3. I shall consider how we should mourn for the sins of others in respect of ourselves.(1) They whom God hath set in any place or station of superiority over others, either more public or in families, should be the most eminent mourners for the sins of those committed to their charge.(2) Those who, now converted, have been the most open sinners in their unconverted state should more lay to heart the sins of the openly wicked than those who have lived more civilly and without scandal.(3) They that mourn for others' sins must more mourn because those sins are offensive and dishonourable to God and hurtful to sinners, than because they are injurious to themselves that mourn over them.(4) They that mourn for others' sins should mourn more in secret than in open complaining.(5) They that mourn for others' sins must mourn to a high degree who have been the occasions and promoters of their sins — either by neglecting to reprove them for, restraining them from, or giving them examples of, sinning. This sanctified conscience will make one of the bitterest ingredients into sorrow for the sins of others.(6) They that mourn for the sins of others must mourn with a holy reflection upon themselves.(a) They must reflect upon themselves with sorrow, because they have the same impure natures that the most-to-be-lamented sinner in the world hath.(b) With a reflection of examination.

(i)Whether you have not some way or other furthered this sinner in his much-to-be-lamented impieties.

(ii)Whether the same open sins that are acted by him — the noted offender — or sins almost or altogether as bad, are not acted and entertained by thee in secret places, or at least in thy heart.(c) With a reflection of care and watchfulness that thou mayest never dare to fall into the sins that thou bewailest in another; that thou who labourest to quench the fire that hath seized upon thy neighbour's house, mayest be careful to preserve thine from being set on fire also.

III. To show why this holy mourning is.

1. The disposition, and

2. Duty of the righteous,I shall express the reasons of both distinctly.

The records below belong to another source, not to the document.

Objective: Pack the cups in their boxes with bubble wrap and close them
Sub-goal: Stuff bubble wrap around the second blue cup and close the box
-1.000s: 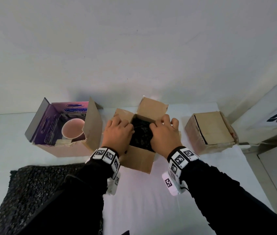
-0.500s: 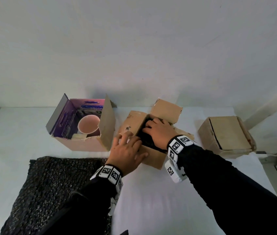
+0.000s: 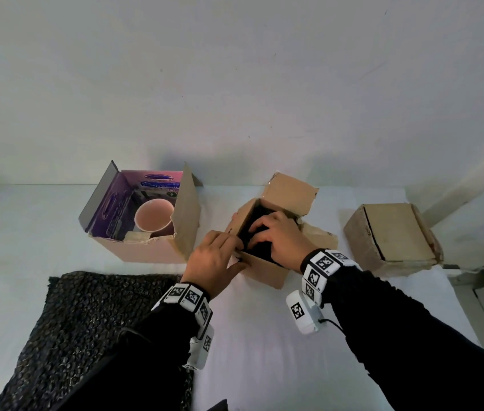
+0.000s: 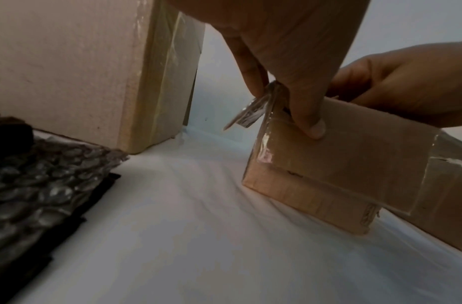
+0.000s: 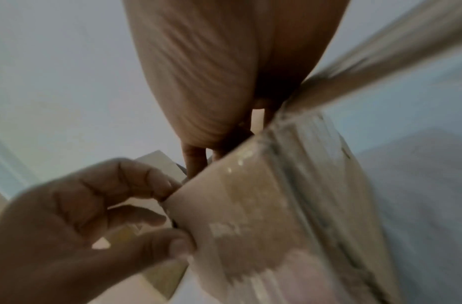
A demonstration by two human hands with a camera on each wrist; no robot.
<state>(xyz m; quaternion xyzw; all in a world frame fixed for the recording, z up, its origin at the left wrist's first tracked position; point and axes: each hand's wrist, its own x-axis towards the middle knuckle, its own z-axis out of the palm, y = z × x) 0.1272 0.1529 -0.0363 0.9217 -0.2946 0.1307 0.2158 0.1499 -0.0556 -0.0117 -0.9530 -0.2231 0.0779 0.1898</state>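
Note:
The middle cardboard box (image 3: 267, 269) stands open with black bubble wrap (image 3: 252, 229) filling it; the cup inside is hidden. My right hand (image 3: 264, 235) reaches in from the right, bent fingers pressing down on the wrap. My left hand (image 3: 236, 253) pinches the box's near-left flap (image 4: 354, 156), thumb (image 4: 311, 123) on the outside and fingers behind it. In the blurred right wrist view the left hand (image 5: 172, 218) grips that flap edge. A pink cup (image 3: 153, 215) stands unwrapped in the purple-lined open box (image 3: 143, 250) on the left.
A closed cardboard box (image 3: 392, 232) sits at the right. A black bubble wrap sheet (image 3: 86, 321) lies on the white table (image 3: 258, 336) at the near left, under my left sleeve. A wall rises just behind the boxes.
My left hand has come out of the middle box and taken hold of its near-left flap. The right hand stays inside, pressing on the wrap.

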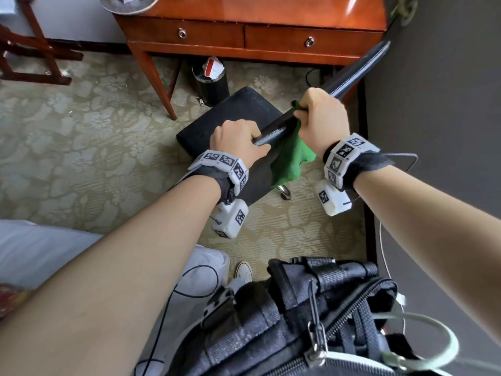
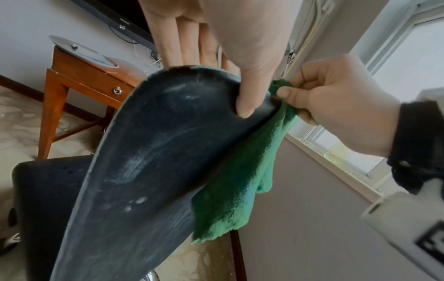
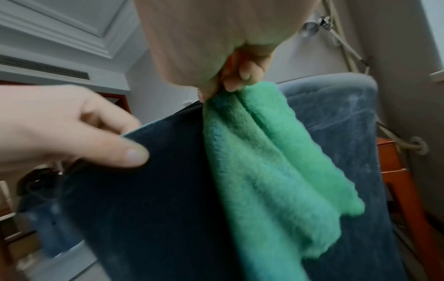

1. It is their disposition, and that under a threefold qualification —(1) Because they are a knowing people. They know what tears and heart-breakings sin hath stood them in; they know that sin will cost the wicked either tears of repentance or damnation; they know that sin is but gilded destruction, and fire and brimstone in a disguise (2 Corinthians 5:11).(2) As to a saint's disposition: he is compassionate and tender-hearted. If sinners mourn, he mourns with them; if not, he mourns for them.(3) The righteous are a purified, sanctified people. A saint, as such, hates nothing but sin.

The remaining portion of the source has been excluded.